**Aim of the exercise**. Reproduce the records word for word, from the first line to the line containing "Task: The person".

++++ Provided records

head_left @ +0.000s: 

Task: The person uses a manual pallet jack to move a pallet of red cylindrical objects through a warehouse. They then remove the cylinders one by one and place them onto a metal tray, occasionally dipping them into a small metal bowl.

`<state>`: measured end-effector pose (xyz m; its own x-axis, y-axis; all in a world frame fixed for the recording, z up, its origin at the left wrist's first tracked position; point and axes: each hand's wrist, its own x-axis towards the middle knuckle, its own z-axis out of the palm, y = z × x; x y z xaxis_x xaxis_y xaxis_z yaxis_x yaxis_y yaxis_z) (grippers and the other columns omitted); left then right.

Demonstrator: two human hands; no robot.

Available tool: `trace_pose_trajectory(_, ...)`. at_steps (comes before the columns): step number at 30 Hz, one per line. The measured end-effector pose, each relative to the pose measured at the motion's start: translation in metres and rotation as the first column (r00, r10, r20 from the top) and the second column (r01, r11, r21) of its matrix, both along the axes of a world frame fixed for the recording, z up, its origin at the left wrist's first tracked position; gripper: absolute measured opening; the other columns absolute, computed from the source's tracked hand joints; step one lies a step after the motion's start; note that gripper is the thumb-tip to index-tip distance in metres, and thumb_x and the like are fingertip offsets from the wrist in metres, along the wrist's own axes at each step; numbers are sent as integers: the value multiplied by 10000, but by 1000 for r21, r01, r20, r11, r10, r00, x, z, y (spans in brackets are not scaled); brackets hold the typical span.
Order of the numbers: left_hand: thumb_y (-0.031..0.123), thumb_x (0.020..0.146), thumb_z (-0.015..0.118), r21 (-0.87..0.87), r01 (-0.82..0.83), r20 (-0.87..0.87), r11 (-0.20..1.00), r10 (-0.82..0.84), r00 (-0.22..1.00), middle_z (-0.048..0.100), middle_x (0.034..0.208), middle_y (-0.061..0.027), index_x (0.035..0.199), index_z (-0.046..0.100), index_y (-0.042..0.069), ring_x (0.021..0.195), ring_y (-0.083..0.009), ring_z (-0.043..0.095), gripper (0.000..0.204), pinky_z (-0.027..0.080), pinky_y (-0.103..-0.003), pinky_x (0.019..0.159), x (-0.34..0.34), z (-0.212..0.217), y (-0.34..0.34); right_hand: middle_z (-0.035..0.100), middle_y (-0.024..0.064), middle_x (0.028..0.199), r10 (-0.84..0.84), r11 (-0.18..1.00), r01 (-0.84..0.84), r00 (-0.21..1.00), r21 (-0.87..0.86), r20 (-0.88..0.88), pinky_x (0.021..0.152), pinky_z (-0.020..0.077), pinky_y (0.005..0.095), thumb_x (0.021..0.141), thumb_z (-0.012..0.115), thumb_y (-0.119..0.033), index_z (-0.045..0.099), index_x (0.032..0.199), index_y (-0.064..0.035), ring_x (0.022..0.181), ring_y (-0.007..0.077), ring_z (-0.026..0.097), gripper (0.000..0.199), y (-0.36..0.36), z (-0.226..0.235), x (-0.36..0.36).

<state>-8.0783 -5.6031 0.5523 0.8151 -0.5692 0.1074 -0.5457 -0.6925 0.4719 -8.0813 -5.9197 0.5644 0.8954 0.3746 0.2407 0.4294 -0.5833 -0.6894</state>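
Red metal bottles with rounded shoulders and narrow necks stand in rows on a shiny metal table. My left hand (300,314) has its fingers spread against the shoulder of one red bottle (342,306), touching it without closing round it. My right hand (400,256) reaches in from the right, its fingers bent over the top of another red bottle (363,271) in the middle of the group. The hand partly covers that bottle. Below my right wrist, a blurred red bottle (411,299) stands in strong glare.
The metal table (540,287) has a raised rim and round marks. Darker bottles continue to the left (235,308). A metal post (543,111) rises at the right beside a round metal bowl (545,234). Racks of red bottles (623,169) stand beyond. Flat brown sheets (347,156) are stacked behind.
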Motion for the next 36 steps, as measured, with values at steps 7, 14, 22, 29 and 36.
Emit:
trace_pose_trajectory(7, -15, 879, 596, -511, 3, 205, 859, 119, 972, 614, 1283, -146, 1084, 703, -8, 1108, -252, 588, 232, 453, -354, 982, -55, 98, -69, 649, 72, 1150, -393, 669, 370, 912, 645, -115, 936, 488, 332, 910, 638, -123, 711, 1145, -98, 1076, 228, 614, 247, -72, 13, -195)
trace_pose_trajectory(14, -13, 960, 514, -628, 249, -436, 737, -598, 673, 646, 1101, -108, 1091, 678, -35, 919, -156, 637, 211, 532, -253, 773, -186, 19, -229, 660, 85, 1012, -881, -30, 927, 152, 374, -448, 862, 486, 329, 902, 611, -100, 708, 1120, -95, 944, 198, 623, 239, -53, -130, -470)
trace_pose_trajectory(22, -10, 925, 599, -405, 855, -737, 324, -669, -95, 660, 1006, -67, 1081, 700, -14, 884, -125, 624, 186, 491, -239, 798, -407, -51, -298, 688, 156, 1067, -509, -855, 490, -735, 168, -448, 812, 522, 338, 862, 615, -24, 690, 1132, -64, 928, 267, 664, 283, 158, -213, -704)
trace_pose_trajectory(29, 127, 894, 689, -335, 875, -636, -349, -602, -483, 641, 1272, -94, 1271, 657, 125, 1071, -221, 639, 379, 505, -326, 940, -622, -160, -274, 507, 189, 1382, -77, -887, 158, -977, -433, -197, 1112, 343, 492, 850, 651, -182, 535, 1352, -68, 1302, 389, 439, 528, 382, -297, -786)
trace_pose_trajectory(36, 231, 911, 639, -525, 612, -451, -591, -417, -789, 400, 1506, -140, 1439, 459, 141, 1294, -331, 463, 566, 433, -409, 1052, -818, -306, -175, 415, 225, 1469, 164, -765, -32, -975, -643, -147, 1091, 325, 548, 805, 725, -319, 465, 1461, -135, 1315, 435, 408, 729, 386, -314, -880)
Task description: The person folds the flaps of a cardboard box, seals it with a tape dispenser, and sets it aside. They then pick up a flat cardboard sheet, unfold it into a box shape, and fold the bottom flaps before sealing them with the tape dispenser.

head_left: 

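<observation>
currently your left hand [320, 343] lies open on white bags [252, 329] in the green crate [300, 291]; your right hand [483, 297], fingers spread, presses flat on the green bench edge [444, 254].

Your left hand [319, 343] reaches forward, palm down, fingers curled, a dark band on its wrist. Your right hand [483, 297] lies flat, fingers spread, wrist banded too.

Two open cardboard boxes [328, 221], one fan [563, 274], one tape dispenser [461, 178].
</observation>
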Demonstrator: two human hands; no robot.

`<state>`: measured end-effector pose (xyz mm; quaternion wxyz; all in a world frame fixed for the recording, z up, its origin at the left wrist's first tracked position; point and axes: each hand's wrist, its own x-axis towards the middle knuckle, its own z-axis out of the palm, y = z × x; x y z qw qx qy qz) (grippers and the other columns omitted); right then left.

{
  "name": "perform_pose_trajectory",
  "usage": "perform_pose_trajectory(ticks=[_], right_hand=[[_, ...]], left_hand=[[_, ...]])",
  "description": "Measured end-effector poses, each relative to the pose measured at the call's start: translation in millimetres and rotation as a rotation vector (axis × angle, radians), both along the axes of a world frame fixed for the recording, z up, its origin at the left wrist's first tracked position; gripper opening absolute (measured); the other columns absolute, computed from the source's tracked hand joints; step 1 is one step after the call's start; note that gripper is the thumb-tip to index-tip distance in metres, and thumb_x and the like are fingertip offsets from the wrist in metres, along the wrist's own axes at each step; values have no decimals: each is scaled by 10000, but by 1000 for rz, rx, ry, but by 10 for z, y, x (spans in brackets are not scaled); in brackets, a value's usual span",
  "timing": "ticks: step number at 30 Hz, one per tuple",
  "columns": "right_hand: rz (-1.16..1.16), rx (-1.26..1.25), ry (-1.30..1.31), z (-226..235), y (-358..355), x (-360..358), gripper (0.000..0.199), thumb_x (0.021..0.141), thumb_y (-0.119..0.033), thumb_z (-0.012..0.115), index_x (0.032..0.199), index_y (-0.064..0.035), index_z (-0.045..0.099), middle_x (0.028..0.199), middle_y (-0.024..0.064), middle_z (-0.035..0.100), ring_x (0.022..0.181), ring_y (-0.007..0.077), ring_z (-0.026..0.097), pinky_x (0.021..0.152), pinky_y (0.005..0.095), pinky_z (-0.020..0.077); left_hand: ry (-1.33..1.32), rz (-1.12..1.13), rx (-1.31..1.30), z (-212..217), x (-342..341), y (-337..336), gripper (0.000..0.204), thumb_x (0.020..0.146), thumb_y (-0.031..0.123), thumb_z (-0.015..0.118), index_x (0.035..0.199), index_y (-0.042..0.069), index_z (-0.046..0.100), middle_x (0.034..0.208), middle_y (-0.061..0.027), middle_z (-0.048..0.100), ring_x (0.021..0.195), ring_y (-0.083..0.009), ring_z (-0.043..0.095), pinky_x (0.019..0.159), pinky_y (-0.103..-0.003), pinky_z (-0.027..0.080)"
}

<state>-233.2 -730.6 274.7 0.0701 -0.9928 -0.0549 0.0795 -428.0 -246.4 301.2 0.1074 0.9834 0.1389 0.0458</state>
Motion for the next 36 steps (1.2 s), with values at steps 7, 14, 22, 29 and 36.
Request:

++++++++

**Answer to this problem**.
head_left @ +0.000s: 

Task: The person uses a manual pallet jack to move a pallet of red cylindrical objects through a warehouse. They then remove the cylinders one by one and place them onto a metal tray, occasionally dipping them into a small metal bowl.

This output is complete, so the exercise is closed.